WORK ITEM:
Each entry listed below should be reproduced word for word.

Source records:
=======
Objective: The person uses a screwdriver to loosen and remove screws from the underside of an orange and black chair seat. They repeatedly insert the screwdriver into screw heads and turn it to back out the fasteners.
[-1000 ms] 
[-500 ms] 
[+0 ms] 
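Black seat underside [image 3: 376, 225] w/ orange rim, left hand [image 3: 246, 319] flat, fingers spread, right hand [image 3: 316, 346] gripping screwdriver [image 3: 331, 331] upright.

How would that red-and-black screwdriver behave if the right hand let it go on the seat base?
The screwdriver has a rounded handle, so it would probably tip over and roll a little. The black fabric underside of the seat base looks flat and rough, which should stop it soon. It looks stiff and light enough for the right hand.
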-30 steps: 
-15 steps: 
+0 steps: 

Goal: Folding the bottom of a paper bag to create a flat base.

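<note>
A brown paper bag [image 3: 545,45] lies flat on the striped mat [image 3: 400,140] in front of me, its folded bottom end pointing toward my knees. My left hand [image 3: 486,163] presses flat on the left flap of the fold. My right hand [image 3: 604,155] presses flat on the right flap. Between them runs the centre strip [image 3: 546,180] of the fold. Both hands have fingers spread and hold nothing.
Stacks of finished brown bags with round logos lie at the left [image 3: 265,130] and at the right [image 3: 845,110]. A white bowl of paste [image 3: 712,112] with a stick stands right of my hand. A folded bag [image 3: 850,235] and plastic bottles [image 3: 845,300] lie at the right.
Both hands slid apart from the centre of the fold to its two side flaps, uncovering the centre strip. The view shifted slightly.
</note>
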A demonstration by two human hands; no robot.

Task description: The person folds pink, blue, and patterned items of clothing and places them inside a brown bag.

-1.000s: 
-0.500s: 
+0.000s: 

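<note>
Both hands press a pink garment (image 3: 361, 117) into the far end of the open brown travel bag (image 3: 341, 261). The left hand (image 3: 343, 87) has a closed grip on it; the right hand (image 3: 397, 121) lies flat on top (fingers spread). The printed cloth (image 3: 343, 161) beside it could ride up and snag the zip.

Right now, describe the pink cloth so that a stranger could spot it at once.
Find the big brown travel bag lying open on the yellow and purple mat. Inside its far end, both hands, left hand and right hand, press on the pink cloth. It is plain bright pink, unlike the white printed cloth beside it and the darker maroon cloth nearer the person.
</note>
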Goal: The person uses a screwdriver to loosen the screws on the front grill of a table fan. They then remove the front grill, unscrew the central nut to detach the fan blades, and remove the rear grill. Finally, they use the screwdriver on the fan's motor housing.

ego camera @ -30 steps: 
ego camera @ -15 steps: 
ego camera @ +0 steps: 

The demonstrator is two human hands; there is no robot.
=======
THE ANSWER:
Objective: The person uses a screwdriver to loosen and remove screws from the underside of an orange and black chair seat. They repeatedly insert the screwdriver into screw heads and turn it to back out the fasteners.
[-1000 ms] 
[-500 ms] 
[+0 ms] 
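Black seat underside [image 3: 376, 225] w/ orange rim, left hand [image 3: 246, 319] flat, fingers spread, right hand [image 3: 316, 346] gripping screwdriver [image 3: 331, 331] upright.

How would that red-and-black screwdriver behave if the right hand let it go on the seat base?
The screwdriver has a rounded handle, so it would probably tip over and roll a little. The black fabric underside of the seat base looks flat and rough, which should stop it soon. It looks stiff and light enough for the right hand.
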-30 steps: 
-15 steps: 
+0 steps: 

Goal: Folding the bottom of a paper bag to create a flat base.

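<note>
A brown paper bag [image 3: 545,45] lies flat on the striped mat [image 3: 400,140] in front of me, its folded bottom end pointing toward my knees. My left hand [image 3: 486,163] presses flat on the left flap of the fold. My right hand [image 3: 604,155] presses flat on the right flap. Between them runs the centre strip [image 3: 546,180] of the fold. Both hands have fingers spread and hold nothing.
Stacks of finished brown bags with round logos lie at the left [image 3: 265,130] and at the right [image 3: 845,110]. A white bowl of paste [image 3: 712,112] with a stick stands right of my hand. A folded bag [image 3: 850,235] and plastic bottles [image 3: 845,300] lie at the right.
Both hands slid apart from the centre of the fold to its two side flaps, uncovering the centre strip. The view shifted slightly.
</note>
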A demonstration by two human hands; no robot.

Task description: The person folds pink, blue, and patterned items of clothing and places them inside a brown bag.

-1.000s: 
-0.500s: 
+0.000s: 

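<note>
Both hands press a pink garment (image 3: 361, 117) into the far end of the open brown travel bag (image 3: 341, 261). The left hand (image 3: 343, 87) has a closed grip on it; the right hand (image 3: 397, 121) lies flat on top (fingers spread). The printed cloth (image 3: 343, 161) beside it could ride up and snag the zip.

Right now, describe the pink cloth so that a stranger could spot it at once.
Find the big brown travel bag lying open on the yellow and purple mat. Inside its far end, both hands, left hand and right hand, press on the pink cloth. It is plain bright pink, unlike the white printed cloth beside it and the darker maroon cloth nearer the person.
</note>
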Goal: The person uses a screwdriver to loosen the screws on the front grill of a table fan. They then remove the front grill, unscrew the central nut to detach the fan blades, and remove the rear grill. Finally, they use the screwdriver on the fan's motor housing.

ego camera @ -30 steps: 
ego camera @ -15 steps: 
ego camera @ +0 steps: 

The demonstrator is two human hands; there is no robot.

No more output is required.